The New Rules
On May 18, 2016, the United States Department of Labor (DOL) announced the final version of new standards revising the Fair Labor Standards Act (FLSA) minimum wage and overtime requirements and establishing an implementation date for the updated regulations of December 1, 2016. The core component of the new rules is an increase to the minimum salary level required for salaried “white collar” workers – employees whose primary job duties are executive, administrative or professional in nature – to be considered exempt from the FLSA. The new standards raise the compensation threshold from $455 per week ($23,660 annually) to $913 per week ($47,476 annually).
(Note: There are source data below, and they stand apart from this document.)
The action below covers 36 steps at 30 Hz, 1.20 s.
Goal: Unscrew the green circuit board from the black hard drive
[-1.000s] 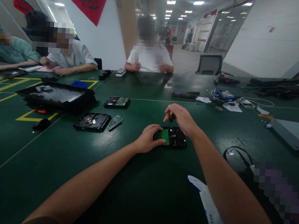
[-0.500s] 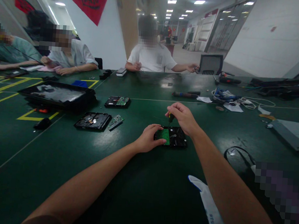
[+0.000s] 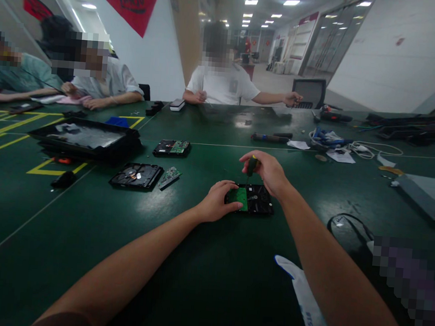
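A black hard drive (image 3: 260,200) lies flat on the green table, its green circuit board (image 3: 238,199) facing up on the left half. My left hand (image 3: 216,201) grips the drive's left end, thumb along the near side and fingers at the far side. Above the drive, my right hand (image 3: 267,171) is closed round a screwdriver (image 3: 253,166) with a dark and yellow handle. The screwdriver stands nearly upright, its thin shaft reaching down to the board's far right edge. Whether the tip sits in a screw is too small to tell.
Left of my hands lie an opened hard drive (image 3: 136,175), a loose circuit board (image 3: 170,178) and another hard drive (image 3: 172,148). Beyond them stands a black tray (image 3: 87,137). A white packet (image 3: 310,301) lies near my right forearm. A person (image 3: 220,83) sits opposite; others sit at left.
My right hand's fingers have shifted on the screwdriver, and more of its handle now shows. My left hand and the hard drive stay put. The person opposite has moved an outstretched hand slightly rightward.
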Available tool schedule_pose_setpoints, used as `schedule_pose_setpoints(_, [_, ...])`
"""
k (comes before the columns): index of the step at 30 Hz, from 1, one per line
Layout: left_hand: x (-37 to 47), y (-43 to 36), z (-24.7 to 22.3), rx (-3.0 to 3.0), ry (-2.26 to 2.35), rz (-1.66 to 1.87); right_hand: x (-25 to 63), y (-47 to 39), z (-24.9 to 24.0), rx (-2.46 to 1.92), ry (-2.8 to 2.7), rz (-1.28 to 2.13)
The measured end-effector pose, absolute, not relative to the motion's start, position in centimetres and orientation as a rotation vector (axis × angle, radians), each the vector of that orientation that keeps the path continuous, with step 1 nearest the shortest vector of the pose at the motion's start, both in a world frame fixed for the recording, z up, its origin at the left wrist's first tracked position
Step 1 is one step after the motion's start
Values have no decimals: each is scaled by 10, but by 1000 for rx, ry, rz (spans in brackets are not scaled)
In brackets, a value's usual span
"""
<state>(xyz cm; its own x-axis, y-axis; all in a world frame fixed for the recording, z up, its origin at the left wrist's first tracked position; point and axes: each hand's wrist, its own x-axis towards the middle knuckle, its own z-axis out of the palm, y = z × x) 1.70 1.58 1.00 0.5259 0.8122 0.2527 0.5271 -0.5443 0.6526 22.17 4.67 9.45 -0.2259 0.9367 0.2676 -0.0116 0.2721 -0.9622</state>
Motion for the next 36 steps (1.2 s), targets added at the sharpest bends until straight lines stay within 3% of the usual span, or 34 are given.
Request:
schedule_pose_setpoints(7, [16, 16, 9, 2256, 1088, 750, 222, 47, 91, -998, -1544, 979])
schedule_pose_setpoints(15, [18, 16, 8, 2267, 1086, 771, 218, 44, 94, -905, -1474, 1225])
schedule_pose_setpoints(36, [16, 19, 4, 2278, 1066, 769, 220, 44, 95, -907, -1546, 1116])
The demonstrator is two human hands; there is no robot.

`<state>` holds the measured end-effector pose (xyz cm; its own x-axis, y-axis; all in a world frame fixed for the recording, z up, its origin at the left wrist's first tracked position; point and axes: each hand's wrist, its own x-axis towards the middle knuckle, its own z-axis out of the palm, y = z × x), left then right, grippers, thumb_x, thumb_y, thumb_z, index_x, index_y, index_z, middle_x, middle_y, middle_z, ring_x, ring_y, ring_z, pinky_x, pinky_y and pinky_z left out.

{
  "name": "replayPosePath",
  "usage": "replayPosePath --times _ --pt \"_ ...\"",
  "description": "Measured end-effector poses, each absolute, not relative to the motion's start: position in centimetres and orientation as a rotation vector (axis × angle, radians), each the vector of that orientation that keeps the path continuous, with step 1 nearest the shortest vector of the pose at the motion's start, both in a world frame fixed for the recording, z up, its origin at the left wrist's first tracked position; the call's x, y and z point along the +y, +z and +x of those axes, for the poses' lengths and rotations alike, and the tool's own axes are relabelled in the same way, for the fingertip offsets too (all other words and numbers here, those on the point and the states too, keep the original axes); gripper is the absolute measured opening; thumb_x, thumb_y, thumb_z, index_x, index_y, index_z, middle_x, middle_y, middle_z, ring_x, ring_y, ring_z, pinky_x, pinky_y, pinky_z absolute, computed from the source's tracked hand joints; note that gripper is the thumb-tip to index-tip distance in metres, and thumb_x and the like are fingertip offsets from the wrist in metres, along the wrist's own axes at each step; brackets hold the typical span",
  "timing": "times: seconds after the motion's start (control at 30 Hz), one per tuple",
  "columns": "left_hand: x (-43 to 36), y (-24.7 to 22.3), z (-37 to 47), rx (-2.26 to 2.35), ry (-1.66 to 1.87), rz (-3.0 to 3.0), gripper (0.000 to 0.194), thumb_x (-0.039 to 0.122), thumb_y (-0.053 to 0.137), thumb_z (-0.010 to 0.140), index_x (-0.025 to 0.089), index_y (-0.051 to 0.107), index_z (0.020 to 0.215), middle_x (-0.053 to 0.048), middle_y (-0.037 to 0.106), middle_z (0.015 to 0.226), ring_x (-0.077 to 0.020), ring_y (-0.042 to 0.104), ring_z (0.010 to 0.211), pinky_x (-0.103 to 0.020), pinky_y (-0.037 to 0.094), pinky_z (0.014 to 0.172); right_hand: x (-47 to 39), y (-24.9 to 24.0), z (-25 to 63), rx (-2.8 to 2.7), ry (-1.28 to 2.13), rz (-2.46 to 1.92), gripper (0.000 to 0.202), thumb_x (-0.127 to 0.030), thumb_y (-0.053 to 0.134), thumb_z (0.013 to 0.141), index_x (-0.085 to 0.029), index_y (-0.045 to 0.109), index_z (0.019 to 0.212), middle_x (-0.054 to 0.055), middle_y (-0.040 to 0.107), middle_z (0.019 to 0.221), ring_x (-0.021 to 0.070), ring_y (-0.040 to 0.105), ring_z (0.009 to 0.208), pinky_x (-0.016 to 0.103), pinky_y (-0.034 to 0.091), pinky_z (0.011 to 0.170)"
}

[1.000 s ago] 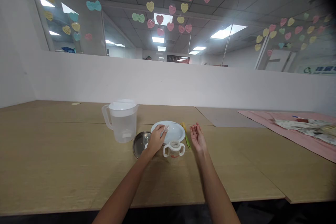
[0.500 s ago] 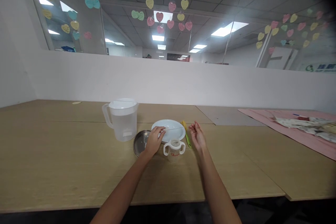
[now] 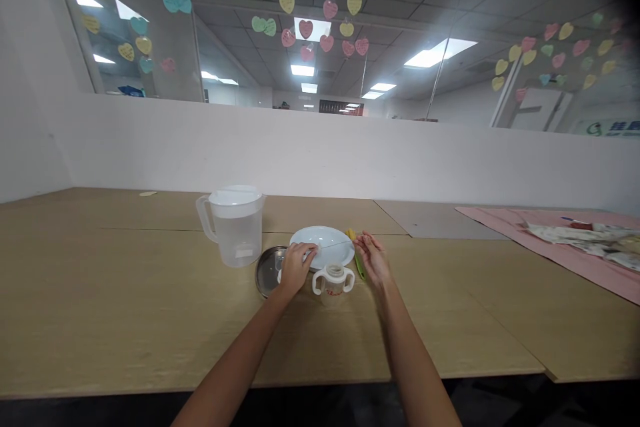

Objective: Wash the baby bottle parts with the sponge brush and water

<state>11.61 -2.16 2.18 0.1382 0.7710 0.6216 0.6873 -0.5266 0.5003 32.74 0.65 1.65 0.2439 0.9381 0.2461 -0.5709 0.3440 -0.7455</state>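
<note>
Open bottle, thin piece between two hands

The two-handled bottle (image 3: 334, 284) stands upright on the desk (image 3: 150, 313), its mouth uncovered; I take it as clock centre, with twelve away from the person. No lid is on it, so it seems only partly assembled. At ten, the left hand (image 3: 296, 271) has its fingers narrow on one end of a thin, straw-like piece (image 3: 336, 244). The right hand (image 3: 376, 261), at two, has half-curled fingers near the other end; I cannot tell if they grip it.

The piece crosses above the white plate (image 3: 320, 233), which lies close behind, around twelve. Small parts lie in the steel dish (image 3: 264, 273) at nine to ten, partly hidden by the left hand. The lidded pitcher (image 3: 235, 240) is farther, at ten. The brush (image 3: 360, 268), toward one, is partly covered by the right hand. Well apart, toward two to three, lies the pink cloth (image 3: 493, 221).
</note>
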Motion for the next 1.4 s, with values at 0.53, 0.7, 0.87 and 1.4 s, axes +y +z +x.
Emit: replayPosePath --times 0.53,0.7,0.87,1.4 --pt "-0.7 5.0 13.6 1.415 1.327 2.327 0.021 0.027 0.049 0.082 0.02 0.064 0.094 -0.002 0.065 0.097 -0.0167 0.052 0.093 -0.031 0.038 0.086 0.7 1.6 31.8 -0.78 1.157 -0.616 0.028 -0.029 0.074 0.055 -0.014 0.065 0.077 0.003 0.068 0.075 0.011 0.063 0.067 0.022 0.052 0.073" --pt "-0.7 5.8 14.7 1.272 1.338 2.473 0.02 0.026 0.048 0.082 0.021 0.065 0.092 -0.001 0.066 0.094 -0.0166 0.052 0.089 -0.03 0.038 0.085 0.3 1.6 31.1 -0.869 1.213 -0.648 0.026 -0.028 0.076 0.052 -0.015 0.067 0.073 0.004 0.069 0.078 0.0107 0.062 0.06 0.024 0.053 0.068" --pt "-0.9 6.2 15.2 1.163 1.263 2.731 0.022 0.025 0.046 0.084 0.022 0.064 0.095 -0.001 0.066 0.094 -0.0173 0.051 0.087 -0.031 0.037 0.084 0.4 1.4 31.0 -0.867 1.236 -0.62 0.025 -0.026 0.076 0.052 -0.016 0.067 0.072 0.002 0.069 0.075 0.0103 0.061 0.059 0.024 0.053 0.068" --pt "-0.3 8.0 13.8 1.159 1.021 2.979 0.027 0.013 0.043 0.084 0.02 0.061 0.102 -0.002 0.065 0.097 -0.0161 0.051 0.086 -0.027 0.042 0.079 1.4 0.8 33.7 -0.608 1.033 -0.5 0.015 -0.019 0.07 0.062 -0.018 0.061 0.073 -0.003 0.064 0.067 0.0073 0.06 0.064 0.018 0.051 0.072"
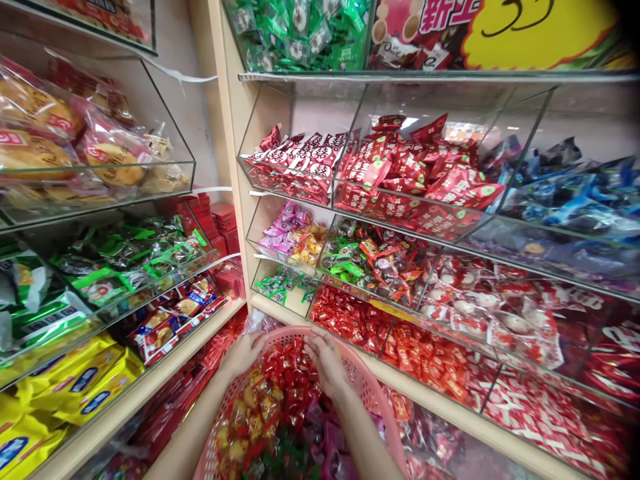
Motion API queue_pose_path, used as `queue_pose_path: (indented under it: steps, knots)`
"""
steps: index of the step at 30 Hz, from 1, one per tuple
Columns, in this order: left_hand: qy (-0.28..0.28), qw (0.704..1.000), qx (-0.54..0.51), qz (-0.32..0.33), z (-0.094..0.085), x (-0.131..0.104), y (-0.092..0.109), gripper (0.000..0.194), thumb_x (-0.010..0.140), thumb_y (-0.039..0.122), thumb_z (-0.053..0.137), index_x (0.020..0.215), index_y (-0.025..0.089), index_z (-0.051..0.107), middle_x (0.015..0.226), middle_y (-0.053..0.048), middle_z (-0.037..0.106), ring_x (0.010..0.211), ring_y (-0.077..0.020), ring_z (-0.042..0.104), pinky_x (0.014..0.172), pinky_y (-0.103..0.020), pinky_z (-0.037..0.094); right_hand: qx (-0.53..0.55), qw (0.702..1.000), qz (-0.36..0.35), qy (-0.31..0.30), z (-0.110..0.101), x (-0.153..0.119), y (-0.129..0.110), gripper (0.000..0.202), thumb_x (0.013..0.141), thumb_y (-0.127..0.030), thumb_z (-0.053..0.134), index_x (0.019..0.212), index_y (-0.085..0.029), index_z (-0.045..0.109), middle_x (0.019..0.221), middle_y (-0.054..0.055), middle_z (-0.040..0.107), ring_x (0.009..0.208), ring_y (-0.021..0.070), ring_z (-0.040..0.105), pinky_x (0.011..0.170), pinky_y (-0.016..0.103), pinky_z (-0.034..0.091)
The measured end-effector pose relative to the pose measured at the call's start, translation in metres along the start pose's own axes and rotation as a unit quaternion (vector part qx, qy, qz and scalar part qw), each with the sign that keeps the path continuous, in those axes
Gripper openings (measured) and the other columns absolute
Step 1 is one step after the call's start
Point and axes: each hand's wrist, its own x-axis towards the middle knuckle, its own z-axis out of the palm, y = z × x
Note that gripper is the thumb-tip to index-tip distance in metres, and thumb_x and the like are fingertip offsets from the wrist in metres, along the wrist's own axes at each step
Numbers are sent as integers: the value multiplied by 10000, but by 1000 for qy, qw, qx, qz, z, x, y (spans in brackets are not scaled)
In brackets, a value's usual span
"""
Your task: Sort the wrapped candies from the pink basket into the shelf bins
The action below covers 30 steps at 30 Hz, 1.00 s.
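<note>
A pink perforated plastic basket (363,353) is below me, filled with wrapped sweets. Red-wrapped candies (290,373) lie at its far side, yellow-gold ones (247,413) at the left, purple ones (330,437) at the right and dark green ones (283,457) nearest me. My left hand (245,352) is at the basket's far left rim, its fingers stretched forward with no candy visible in them. Over the red candies, close to the far rim, my right hand (324,360) has its fingers apart and slightly bent. Its palm side is hidden.
Clear candy bins stand on wooden shelves ahead and to the right, including red packets (400,167) and red-and-white sweets (490,307). On the left are wrapped breads (45,127), green packets (135,253) and yellow packs (85,380). A wooden shelf edge (430,387) runs close beside the basket.
</note>
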Motion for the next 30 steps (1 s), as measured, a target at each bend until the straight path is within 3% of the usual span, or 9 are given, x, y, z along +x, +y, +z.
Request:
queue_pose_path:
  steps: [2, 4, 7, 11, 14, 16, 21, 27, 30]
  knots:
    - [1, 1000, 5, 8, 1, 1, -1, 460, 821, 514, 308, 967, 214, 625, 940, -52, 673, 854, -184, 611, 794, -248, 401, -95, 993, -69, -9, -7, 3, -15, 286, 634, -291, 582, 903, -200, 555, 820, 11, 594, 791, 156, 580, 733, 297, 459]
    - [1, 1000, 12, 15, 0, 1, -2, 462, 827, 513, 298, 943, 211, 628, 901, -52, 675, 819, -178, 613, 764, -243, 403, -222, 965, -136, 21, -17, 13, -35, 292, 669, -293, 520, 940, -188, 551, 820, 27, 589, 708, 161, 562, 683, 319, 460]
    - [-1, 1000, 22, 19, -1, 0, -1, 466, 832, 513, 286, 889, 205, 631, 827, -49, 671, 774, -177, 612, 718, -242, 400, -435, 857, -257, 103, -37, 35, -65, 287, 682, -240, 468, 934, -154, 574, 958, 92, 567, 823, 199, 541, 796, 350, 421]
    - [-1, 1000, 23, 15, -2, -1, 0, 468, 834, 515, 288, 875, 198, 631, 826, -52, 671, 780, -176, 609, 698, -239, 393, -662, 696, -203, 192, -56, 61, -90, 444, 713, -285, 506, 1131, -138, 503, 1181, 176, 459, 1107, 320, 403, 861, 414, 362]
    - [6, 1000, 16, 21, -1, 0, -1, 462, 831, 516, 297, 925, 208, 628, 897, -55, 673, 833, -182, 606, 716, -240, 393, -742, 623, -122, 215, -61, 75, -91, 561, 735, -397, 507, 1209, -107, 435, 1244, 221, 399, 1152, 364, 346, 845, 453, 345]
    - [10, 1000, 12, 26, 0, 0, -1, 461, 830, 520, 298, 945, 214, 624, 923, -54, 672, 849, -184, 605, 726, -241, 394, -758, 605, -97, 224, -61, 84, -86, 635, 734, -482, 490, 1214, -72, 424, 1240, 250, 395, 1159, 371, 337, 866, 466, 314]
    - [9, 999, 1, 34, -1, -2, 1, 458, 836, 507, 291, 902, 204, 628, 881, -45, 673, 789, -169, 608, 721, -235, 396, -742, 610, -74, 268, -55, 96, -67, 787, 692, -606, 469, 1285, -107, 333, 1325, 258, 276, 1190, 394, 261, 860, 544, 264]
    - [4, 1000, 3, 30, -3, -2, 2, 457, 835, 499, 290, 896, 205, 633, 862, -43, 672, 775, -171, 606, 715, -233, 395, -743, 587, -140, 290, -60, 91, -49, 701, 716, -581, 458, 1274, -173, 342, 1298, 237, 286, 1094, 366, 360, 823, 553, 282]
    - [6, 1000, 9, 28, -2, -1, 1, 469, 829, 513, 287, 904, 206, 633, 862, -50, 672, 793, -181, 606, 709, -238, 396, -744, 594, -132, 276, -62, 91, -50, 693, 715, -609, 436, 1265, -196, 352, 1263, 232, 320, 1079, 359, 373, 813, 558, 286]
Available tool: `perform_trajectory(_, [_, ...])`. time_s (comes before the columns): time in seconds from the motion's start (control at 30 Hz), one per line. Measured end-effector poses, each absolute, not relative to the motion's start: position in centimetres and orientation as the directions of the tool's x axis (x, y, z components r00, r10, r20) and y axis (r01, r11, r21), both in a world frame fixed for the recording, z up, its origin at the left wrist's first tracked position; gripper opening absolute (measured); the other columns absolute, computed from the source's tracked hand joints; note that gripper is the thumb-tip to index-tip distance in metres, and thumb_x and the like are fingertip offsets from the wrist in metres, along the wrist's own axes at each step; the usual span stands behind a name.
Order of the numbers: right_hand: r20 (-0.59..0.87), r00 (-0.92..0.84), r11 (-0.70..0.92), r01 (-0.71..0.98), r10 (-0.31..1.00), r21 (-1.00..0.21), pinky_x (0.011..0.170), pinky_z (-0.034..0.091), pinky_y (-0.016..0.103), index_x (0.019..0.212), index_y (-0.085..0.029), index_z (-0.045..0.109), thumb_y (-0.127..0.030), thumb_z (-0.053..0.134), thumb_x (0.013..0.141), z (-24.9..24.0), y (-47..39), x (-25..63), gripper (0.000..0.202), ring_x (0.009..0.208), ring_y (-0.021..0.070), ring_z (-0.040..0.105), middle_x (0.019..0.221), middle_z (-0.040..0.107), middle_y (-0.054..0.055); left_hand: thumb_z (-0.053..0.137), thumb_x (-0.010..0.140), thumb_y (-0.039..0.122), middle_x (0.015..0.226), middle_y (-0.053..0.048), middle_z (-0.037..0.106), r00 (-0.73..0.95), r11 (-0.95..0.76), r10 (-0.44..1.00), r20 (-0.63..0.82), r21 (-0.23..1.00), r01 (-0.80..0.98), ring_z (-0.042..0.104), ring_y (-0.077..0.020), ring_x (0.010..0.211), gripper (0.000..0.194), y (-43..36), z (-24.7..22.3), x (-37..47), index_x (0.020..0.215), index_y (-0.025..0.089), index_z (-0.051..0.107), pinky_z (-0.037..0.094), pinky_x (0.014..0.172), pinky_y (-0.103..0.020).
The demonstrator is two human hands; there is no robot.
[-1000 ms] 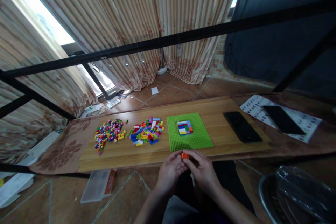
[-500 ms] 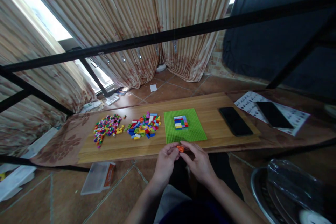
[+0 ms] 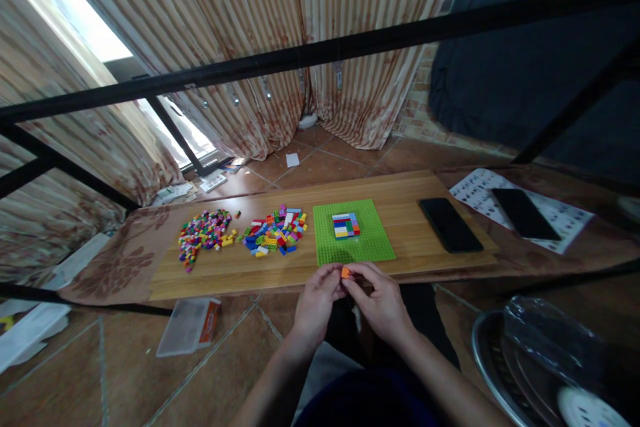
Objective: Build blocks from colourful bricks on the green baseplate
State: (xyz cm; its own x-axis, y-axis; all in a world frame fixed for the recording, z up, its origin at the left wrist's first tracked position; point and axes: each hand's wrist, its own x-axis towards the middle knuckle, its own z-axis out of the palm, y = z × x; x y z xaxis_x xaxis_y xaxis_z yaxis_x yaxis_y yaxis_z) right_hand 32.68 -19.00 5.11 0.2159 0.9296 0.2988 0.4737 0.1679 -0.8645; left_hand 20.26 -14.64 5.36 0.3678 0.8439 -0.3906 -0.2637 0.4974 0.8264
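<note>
Orange brick (image 3: 345, 273) has turned; curtains (image 3: 240, 20) hang beyond wooden board (image 3: 406, 217).

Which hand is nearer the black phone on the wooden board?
Right. The right hand is left of the black phone and closer to the body; the left hand is farther left.

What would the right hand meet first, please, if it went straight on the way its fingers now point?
Past the orange brick it already holds, the right hand would probably meet the left hand first, though the exact depth between them is unclear.
</note>
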Motion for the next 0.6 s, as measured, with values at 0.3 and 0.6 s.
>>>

The importance of the change for schools and athletics programs is that under the old scheme, “white collar” employees earning an annualized salary of at least $23,660 were considered exempt and could work unlimited overtime hours with no overtime pay owed to them. Now, any salaried worker making below $47,476 will need to be compensated at time-and-a-half (of the employee’s salary broken down into an effective hourly rate) for every hour worked beyond 40 in a workweek. The financial repercussions of the change may be severe for many districts because of the likelihood that a significant percentage of school and athletic program employees across the country earn between $23,660 and $47,476 and those who do will have their status shift on December 1, 2016, from FLSA-exempt to non-exempt.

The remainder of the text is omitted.